» WHAT IS NEEDED
Only the stretch of the listing below that runs from the line with "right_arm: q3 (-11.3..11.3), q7" through the line with "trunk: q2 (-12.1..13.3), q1" is to be printed, exactly and with both ends.

» AVAILABLE RECORDS
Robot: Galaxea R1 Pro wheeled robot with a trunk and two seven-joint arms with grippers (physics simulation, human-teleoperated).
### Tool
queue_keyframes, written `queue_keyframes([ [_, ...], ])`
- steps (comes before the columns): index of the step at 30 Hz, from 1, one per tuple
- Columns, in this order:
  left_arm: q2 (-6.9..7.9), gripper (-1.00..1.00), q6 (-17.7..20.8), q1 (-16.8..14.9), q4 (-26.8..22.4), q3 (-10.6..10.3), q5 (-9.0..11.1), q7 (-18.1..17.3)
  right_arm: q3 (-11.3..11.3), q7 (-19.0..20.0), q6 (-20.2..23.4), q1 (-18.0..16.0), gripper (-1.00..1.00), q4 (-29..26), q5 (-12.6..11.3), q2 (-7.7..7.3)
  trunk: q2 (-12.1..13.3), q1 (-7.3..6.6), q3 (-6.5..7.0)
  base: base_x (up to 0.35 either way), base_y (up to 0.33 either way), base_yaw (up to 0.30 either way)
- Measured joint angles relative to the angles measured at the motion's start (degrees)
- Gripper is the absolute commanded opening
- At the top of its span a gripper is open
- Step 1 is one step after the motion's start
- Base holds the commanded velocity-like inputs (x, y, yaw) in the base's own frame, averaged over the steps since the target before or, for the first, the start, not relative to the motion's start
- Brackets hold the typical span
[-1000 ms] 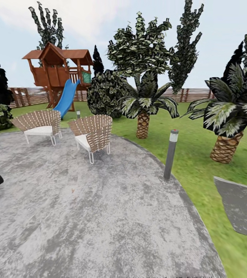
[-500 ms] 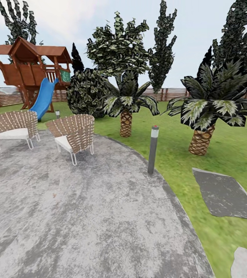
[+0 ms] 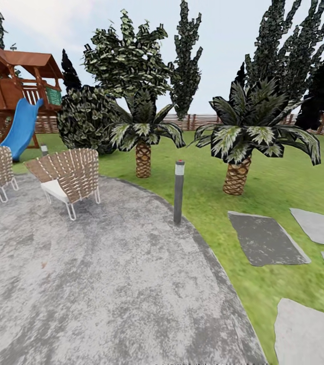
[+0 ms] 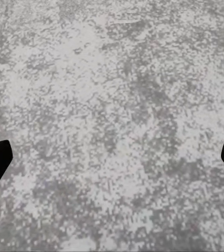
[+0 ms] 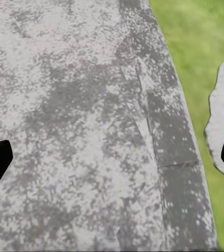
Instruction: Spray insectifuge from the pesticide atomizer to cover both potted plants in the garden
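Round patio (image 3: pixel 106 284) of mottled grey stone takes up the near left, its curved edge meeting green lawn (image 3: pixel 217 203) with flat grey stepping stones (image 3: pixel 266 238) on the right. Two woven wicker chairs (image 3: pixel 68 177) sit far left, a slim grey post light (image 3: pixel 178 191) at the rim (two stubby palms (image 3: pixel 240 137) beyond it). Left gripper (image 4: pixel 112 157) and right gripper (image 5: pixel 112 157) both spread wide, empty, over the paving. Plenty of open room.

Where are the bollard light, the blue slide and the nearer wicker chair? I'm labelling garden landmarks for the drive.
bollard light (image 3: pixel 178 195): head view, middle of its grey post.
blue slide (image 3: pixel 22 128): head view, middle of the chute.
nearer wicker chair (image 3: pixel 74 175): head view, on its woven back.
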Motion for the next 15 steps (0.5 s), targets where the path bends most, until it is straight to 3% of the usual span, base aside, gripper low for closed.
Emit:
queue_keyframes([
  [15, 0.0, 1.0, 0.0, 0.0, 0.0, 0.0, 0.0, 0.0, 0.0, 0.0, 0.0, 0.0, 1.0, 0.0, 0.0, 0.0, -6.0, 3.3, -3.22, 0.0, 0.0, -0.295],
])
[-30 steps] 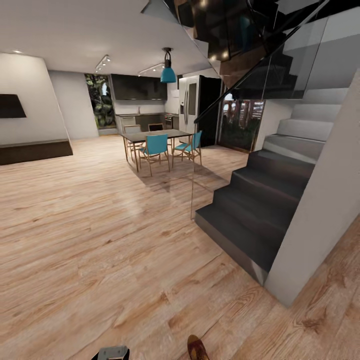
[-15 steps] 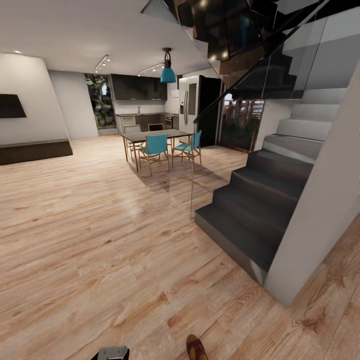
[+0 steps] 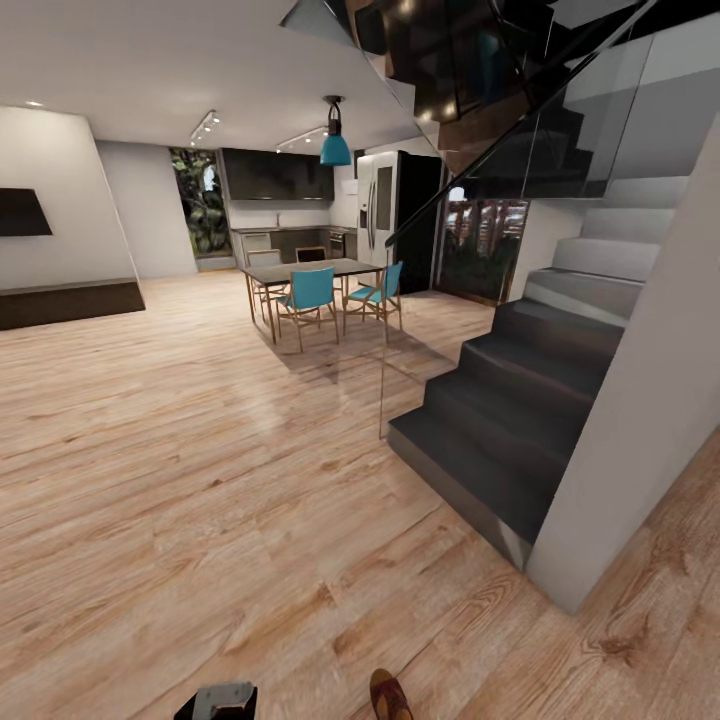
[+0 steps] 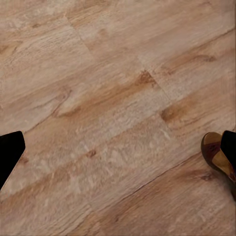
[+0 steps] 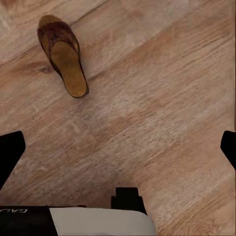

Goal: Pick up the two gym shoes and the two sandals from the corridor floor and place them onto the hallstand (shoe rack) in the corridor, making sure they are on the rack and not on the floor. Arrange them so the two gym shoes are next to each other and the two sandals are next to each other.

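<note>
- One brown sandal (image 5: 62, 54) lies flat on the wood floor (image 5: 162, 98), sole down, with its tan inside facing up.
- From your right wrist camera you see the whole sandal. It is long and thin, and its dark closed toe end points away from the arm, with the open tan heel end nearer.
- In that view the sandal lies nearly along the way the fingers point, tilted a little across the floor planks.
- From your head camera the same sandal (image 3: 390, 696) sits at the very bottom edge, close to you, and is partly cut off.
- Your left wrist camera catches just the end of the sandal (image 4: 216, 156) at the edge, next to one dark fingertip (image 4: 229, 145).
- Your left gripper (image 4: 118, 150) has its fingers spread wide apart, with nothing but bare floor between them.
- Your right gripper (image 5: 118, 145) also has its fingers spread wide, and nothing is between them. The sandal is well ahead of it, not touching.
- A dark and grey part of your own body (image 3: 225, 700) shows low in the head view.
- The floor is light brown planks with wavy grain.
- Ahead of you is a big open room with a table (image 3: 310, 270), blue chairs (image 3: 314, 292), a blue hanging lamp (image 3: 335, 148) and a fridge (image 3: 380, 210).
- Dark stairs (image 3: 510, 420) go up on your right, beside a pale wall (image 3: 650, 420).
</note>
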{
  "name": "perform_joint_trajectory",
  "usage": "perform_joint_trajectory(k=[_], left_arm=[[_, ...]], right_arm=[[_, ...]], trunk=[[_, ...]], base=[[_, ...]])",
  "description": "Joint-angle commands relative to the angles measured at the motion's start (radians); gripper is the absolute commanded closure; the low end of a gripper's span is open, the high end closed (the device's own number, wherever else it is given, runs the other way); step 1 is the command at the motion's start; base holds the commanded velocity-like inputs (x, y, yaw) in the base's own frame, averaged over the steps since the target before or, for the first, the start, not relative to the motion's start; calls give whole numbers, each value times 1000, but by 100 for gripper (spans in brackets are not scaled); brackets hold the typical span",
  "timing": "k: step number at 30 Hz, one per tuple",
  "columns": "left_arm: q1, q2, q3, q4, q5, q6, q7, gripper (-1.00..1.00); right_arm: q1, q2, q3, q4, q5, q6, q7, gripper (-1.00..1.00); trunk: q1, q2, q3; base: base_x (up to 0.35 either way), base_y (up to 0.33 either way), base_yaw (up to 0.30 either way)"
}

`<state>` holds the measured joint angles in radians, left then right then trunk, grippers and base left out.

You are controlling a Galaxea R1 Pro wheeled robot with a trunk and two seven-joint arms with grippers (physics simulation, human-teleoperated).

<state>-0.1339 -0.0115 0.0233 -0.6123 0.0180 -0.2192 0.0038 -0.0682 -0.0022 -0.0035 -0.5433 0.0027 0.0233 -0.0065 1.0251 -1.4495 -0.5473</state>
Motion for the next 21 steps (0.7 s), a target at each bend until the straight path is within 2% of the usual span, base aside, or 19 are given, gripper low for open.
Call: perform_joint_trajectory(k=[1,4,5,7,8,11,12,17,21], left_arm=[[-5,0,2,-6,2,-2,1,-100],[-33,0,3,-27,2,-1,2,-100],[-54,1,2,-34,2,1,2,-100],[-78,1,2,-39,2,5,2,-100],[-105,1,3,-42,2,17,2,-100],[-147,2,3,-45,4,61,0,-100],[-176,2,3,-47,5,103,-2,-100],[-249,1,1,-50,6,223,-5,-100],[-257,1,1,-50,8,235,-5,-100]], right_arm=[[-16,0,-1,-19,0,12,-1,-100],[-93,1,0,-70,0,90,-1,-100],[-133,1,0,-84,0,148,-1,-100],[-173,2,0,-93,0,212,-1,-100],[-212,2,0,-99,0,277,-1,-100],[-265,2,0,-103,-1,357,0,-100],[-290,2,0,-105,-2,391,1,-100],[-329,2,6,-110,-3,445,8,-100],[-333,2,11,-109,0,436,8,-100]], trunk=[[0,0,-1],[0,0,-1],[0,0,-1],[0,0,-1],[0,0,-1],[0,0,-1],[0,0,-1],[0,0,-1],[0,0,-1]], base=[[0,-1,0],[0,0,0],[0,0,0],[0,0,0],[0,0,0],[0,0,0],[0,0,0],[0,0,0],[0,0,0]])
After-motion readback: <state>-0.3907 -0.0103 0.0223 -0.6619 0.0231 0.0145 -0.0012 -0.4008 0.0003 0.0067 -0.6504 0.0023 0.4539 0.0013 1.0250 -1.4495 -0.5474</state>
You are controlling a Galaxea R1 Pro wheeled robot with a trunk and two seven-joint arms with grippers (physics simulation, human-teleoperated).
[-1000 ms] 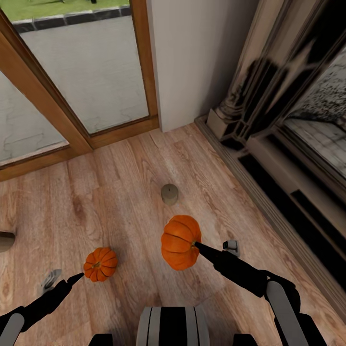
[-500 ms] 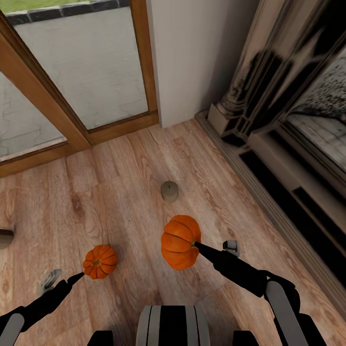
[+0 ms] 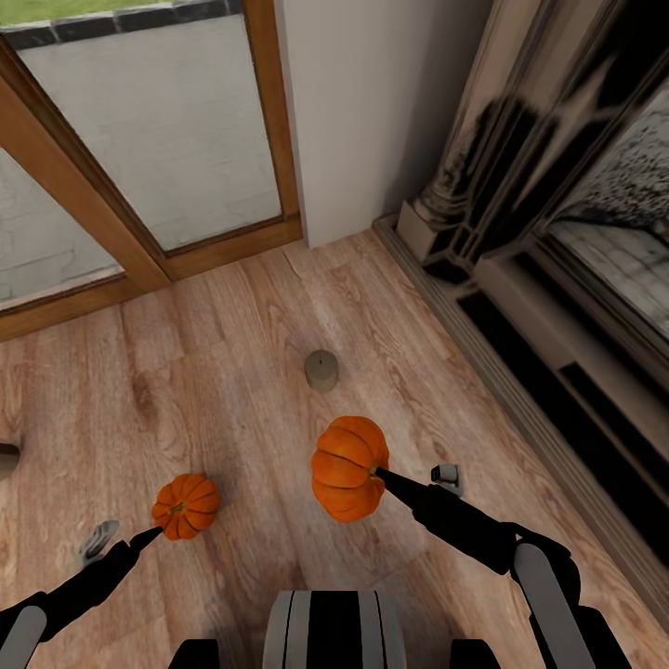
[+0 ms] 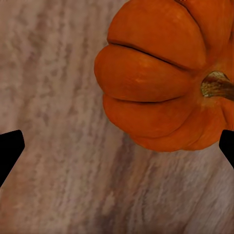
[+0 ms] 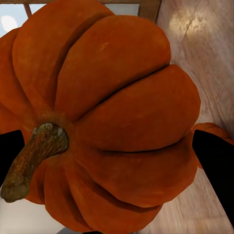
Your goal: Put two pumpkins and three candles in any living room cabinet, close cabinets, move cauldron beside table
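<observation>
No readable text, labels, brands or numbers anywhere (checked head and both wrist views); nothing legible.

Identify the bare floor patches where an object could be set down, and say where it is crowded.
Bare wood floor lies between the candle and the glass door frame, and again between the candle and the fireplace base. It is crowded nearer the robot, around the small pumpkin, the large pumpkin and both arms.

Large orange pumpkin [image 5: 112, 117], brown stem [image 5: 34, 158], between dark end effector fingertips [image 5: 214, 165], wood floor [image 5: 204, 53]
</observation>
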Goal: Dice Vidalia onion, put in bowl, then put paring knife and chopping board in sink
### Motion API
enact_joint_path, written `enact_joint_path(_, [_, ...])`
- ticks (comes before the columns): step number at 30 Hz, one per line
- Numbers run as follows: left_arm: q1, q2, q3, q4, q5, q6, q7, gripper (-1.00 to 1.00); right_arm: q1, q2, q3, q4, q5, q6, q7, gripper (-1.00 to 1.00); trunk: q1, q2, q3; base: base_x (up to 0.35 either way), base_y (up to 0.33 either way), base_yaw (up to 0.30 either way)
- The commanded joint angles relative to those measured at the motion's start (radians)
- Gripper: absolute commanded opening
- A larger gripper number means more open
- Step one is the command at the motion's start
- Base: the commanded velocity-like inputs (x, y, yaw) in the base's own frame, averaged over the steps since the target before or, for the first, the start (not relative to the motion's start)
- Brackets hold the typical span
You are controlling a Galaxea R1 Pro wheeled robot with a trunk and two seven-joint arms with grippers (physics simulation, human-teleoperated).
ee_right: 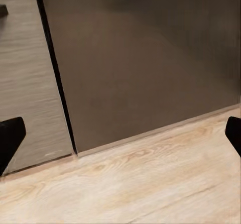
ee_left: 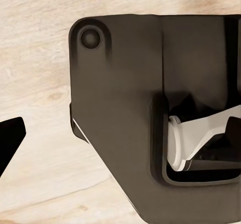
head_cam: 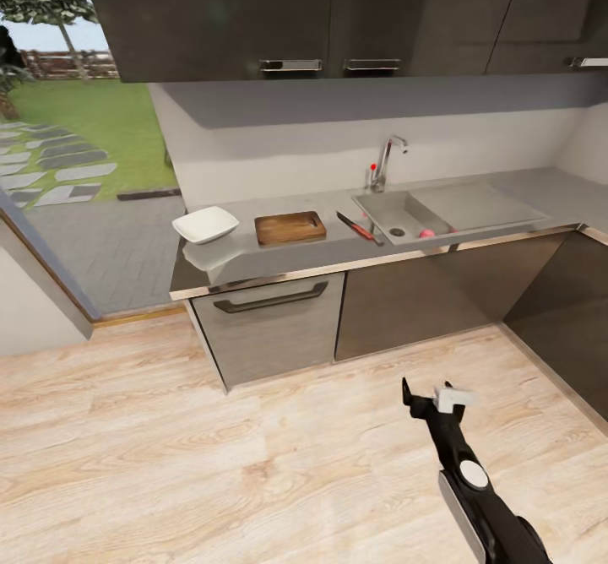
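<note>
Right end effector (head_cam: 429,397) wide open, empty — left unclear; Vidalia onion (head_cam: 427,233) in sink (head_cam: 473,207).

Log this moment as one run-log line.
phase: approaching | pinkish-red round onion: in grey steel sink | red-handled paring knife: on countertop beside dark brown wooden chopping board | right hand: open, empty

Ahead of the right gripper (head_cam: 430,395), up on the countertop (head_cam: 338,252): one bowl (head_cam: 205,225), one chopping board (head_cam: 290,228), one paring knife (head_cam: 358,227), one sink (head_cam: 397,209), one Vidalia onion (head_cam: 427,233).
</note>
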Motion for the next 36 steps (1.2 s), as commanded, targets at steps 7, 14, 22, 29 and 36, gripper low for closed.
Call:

» WRITTEN RESPONSE
  right_arm: q3 (-11.3..11.3), q7 (-19.0..20.0), q6 (-20.2..23.4), q1 (-18.0..16.0), gripper (-1.00..1.00), q4 (-29..26), q5 (-12.6..11.3), q2 (-7.7..7.3)
  trunk: q2 (-12.1..13.3), q1 (-7.3..6.6), q3 (-6.5..7.0)

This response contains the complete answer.